- [Problem to solve]: Print the data that follows, exactly and completely.

- [Recorded information]:
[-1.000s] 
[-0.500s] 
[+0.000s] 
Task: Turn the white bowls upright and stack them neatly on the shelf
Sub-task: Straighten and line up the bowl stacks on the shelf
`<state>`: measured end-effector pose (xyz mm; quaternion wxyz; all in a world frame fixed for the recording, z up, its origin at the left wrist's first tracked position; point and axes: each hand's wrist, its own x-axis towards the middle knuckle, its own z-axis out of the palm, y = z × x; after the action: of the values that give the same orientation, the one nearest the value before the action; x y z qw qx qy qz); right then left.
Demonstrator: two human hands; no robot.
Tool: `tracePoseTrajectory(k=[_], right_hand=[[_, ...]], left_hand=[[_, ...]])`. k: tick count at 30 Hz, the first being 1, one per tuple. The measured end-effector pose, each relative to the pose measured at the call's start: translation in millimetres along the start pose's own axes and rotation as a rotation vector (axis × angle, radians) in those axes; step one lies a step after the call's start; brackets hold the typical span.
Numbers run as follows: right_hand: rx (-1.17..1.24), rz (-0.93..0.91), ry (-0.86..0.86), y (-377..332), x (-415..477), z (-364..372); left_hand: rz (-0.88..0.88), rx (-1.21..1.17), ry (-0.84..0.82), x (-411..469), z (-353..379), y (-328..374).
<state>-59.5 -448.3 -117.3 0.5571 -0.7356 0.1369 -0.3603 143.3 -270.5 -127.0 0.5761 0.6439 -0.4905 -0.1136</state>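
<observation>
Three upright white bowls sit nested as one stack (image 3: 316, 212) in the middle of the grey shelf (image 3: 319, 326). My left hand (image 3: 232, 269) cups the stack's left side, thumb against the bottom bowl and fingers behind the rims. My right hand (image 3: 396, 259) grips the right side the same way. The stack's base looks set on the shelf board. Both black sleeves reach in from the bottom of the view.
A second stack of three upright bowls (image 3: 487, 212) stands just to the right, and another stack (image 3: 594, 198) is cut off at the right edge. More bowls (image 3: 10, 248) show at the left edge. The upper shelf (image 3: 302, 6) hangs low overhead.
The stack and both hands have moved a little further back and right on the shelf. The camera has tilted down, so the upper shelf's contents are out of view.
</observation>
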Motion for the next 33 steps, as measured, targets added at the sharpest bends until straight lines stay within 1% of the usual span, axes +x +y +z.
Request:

- [Your solution]:
[-1.000s] 
[-0.500s] 
[+0.000s] 
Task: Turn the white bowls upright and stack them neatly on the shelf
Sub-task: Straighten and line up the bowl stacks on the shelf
`<state>`: measured end-effector pose (xyz mm; quaternion wxyz; all in a world frame fixed for the recording, z up, its origin at the left wrist's first tracked position; point and axes: each hand's wrist, its own x-axis towards the middle knuckle, its own z-axis out of the palm, y = z × x; after the action: of the values that give the same orientation, the one nearest the value before the action; x y z qw qx qy qz); right then left.
Demonstrator: two human hands; no robot.
Tool: `tracePoseTrajectory(k=[_], right_hand=[[_, ...]], left_hand=[[_, ...]])`. k: tick count at 30 Hz, the first being 1, one per tuple. The measured end-effector pose, each relative to the pose measured at the call's start: translation in millimetres along the start pose's own axes and rotation as a rotation vector (axis × angle, radians) in those axes; step one lies a step after the call's start; brackets hold the typical span.
Numbers run as follows: right_hand: rx (-1.17..1.24), rz (-0.93..0.91), ry (-0.86..0.86), y (-377..332), x (-415..477), z (-364..372); left_hand: rz (-0.88..0.88), rx (-1.21..1.17), ry (-0.84..0.82), x (-411..469), z (-353..379), y (-328..374).
<state>-59.5 -448.3 -117.3 0.5571 -0.7356 0.1369 -0.3603 143.3 -270.5 -127.0 0.5761 0.6439 -0.4905 -0.1136</state>
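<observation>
Three upright white bowls sit nested as one stack (image 3: 316, 212) in the middle of the grey shelf (image 3: 319, 326). My left hand (image 3: 232, 269) cups the stack's left side, thumb against the bottom bowl and fingers behind the rims. My right hand (image 3: 396, 259) grips the right side the same way. The stack's base looks set on the shelf board. Both black sleeves reach in from the bottom of the view.
A second stack of three upright bowls (image 3: 487, 212) stands just to the right, and another stack (image 3: 594, 198) is cut off at the right edge. More bowls (image 3: 10, 248) show at the left edge. The upper shelf (image 3: 302, 6) hangs low overhead.
The stack and both hands have moved a little further back and right on the shelf. The camera has tilted down, so the upper shelf's contents are out of view.
</observation>
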Motion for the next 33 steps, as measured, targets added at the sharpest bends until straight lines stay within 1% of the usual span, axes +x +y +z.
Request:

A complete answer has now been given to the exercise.